E a lui, quanto al mondo accademico, lei cosa avrebbe chiesto?

«L’Università ha un ruolo fondamentale nell’educare cittadini e cittadine di domani, anche se si rivolge a una platea ristretta di studenti. Eppure pecca fin dalle modalità di accesso all’istruzione».

Anche a Padova?

«Come può un’università ritenersi davvero accessibile se una persona in sedia a rotelle non può nemmeno fisicamente entrare in tutti i suoi luoghi? Sede per sede, stiamo mappando le problematiche in materia. Altro esempio è l’ingresso riformato a Medicina che, molto probabilmente, porterà ad avere meno medici sul territorio di quanti ne servirebbero. Poi c’è la questione del linguaggio di genere…».

Si spieghi meglio.

«Un obiettivo è superare il binarismo del linguaggio di genere, sia colloquiale che nelle comunicazioni istituzionali».

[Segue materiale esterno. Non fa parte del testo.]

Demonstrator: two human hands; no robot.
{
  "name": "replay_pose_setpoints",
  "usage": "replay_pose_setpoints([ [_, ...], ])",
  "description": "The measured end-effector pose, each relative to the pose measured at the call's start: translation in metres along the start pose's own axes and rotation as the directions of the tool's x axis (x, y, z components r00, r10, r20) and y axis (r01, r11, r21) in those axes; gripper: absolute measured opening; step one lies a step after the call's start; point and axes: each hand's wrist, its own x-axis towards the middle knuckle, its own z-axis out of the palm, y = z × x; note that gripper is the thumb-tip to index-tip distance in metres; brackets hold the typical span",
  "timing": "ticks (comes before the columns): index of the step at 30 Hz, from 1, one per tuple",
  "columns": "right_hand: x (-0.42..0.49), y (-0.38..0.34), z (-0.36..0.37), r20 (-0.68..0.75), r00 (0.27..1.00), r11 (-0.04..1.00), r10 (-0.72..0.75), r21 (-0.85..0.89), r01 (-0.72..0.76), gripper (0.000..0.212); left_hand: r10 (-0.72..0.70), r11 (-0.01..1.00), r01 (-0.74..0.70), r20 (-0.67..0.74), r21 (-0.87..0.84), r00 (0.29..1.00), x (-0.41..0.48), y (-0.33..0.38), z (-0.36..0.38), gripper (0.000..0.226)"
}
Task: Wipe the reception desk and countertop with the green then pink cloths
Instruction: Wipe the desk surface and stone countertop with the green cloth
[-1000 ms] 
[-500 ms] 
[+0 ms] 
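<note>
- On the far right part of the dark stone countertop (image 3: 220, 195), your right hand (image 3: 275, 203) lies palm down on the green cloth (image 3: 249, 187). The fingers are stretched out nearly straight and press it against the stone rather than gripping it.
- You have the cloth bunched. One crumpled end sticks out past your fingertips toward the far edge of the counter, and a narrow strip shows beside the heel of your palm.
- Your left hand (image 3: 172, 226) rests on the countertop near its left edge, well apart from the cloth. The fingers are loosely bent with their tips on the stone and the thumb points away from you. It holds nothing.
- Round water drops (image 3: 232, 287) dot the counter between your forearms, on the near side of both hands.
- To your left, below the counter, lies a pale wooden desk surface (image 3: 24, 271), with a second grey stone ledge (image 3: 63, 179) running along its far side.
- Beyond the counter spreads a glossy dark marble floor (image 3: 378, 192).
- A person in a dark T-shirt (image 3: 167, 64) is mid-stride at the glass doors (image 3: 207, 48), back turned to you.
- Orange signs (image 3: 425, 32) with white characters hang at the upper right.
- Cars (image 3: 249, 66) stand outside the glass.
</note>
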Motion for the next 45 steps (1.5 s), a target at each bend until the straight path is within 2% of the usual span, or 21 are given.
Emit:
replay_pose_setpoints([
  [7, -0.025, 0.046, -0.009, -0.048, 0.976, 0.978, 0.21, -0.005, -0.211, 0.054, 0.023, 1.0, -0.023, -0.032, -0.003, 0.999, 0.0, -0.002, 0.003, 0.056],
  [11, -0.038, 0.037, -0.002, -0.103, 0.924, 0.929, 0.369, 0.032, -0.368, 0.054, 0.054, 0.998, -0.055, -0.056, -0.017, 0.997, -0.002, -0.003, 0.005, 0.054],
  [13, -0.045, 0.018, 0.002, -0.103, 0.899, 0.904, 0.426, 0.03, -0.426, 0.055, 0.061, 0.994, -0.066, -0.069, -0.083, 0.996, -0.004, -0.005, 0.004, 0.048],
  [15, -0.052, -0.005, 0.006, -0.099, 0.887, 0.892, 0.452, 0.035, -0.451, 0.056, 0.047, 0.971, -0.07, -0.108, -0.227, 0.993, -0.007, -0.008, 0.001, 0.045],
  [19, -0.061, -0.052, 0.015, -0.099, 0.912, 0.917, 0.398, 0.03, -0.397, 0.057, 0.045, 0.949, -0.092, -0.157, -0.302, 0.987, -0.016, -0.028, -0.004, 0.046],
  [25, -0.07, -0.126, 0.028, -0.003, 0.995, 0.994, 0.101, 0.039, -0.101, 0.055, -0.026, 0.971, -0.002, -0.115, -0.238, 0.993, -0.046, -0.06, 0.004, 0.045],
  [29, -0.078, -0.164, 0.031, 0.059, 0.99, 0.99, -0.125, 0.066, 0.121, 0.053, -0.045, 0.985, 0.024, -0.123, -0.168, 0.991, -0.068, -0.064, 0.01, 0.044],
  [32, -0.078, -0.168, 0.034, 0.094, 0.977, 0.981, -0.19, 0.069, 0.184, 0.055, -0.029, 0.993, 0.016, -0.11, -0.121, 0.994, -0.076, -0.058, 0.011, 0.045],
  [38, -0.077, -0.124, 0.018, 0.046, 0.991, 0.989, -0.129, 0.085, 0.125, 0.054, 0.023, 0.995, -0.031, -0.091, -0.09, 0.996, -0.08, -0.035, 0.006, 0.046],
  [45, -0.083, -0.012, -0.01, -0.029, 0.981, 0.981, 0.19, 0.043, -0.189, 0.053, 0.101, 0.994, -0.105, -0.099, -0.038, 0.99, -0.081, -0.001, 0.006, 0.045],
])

Ci faccia qualche esempio.

«Uso dello schwa, la “ə”, nelle mail, del nome di elezione per le carriere alias o di un linguaggio comunque neutro che non faccia sentire alcuno discriminato. A cascata, introduzione di bagni genderless. Padova potrebbe creare un modello per gli atenei italiani. Si sono fatti passi in avanti ma non abbastanza per il mondo che ci immaginiamo, per l’università che ci immaginiamo».

E com’è quest’università?

«Accessibile, sicura, libera. Tutelata e tutelante, soprattutto per le persone che la attraversano, e che voglia lasciare la propria impronta».

Come vive il fatto di rappresentare la comunità studentesca dopo Emma Ruzzon?

«Siamo amiche di là del testimone passato di mano. Ho grande stima nei suoi confronti e voglia di fare altrettanto bene. Non c’è rottura rispetto ai temi e ai modi di analizzarli a partire da momenti associativi costanti: non è stata Emma in sé, come non sarò io, a prevalere sul servizio e ascolto della comunità studentesca. Il timore c’è ma in rapporto al ruolo e alla rilevanza che ha ottenuto, dentro e fuori dall’università. Su questo Emma ha avuto un ruolo cardine».

Quale battaglia le sta personalmente più a cuore?

«Come persona all’interno della comunità Queer, sicuramente la promozione di un linguaggio sicuro, non violento, che rispetti la totalità delle persone».